The Man Who Would See The Future

The metal of the time machine shook as it plunged through the fourth dimension. The Time Traveler noticed this, but was too preoccupied to pay it much heed. Turbulence might be a routine occurrence when traveling forward more than a century into the future. He was the first man to visit so far into the future after all. This was all new territory. He bent his head down again and closed his eyes. His mind was abuzz, his body restless as he sat in the cramped metal cocoon that was taking him one thousand years into the future. In a few short minutes, he would walk out through the opening and see what the Earth looked like, a thousand years the wiser. The thought, the warning signal, entered his mind again, and he examined it with trepidation. What if he walked out to a barren wasteland instead of the Utopian future he was disingenuously hoping for? What if he arrived somewhere in the middle of the apocalypse? Or an environmentally exhausted wasteland? He shook silently.

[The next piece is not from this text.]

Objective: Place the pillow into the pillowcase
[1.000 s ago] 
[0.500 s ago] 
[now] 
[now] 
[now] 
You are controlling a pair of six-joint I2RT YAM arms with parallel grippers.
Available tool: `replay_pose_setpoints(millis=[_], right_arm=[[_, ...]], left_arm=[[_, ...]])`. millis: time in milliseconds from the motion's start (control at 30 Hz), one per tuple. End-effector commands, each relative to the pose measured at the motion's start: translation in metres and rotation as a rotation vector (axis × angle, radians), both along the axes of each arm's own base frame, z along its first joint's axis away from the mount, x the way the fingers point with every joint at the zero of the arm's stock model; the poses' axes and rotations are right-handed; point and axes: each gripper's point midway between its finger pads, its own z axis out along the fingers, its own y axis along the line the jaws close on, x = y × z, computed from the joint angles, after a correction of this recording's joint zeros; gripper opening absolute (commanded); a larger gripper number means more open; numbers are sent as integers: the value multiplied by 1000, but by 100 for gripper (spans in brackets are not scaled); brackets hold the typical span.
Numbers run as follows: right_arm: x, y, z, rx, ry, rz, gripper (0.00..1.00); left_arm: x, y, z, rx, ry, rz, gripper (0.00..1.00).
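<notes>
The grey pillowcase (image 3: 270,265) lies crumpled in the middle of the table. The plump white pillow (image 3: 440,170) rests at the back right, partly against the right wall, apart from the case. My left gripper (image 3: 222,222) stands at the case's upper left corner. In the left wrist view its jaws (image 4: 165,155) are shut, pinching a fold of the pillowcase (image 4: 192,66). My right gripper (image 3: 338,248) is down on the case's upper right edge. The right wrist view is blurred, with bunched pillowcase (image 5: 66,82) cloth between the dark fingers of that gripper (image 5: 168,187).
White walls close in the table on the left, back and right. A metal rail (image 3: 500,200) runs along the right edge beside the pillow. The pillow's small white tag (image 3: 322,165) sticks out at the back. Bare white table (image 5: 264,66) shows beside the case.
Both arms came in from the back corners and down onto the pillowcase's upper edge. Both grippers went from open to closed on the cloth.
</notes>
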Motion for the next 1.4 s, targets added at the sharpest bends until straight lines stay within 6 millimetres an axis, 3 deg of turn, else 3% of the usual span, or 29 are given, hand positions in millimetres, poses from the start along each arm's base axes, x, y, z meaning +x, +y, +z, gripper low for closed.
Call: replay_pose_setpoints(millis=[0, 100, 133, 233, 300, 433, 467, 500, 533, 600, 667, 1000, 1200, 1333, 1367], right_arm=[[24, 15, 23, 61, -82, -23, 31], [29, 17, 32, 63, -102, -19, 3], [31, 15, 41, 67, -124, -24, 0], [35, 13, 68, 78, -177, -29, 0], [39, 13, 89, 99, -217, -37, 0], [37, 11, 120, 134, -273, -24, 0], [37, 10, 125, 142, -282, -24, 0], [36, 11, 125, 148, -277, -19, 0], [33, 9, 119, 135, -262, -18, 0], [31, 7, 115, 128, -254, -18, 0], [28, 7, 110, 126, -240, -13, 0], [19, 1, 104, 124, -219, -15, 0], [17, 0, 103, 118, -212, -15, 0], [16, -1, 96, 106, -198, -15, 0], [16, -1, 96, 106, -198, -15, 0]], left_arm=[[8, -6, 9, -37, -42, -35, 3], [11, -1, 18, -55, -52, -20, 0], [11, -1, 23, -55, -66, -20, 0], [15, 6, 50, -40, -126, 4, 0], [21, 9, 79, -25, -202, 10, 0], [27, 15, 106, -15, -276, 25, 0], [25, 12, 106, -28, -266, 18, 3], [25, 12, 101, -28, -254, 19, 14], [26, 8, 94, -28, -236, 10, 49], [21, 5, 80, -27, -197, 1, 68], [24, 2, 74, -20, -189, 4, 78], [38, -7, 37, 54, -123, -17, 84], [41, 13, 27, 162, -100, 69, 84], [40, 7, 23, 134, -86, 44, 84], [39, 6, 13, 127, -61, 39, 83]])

The Time Traveler had known, the moment he realized his invention was functional, that he had to visit the future; see if his fears for it had had merit or not. And, of course, there had been a litany of such fears. Global warming, famine, apocalyptic wars, and the chance of divine intervention (however slight) all hung over the future, and the Time Traveler, a man who cared deeply about humanity and the future of his species, had always held a morbid curiosity of which one, if any, of these calamities would strike his world first.

This was why, after building only the second machine capable of trans-temporal travel known to man, and after successfully returning from his first test run of just a few hours back, he had sent himself twenty years into the future, to see whether anything would take place in his own lifetime. And thankfully, what he had seen had not been cause for alarm. At least, no more than the present already was.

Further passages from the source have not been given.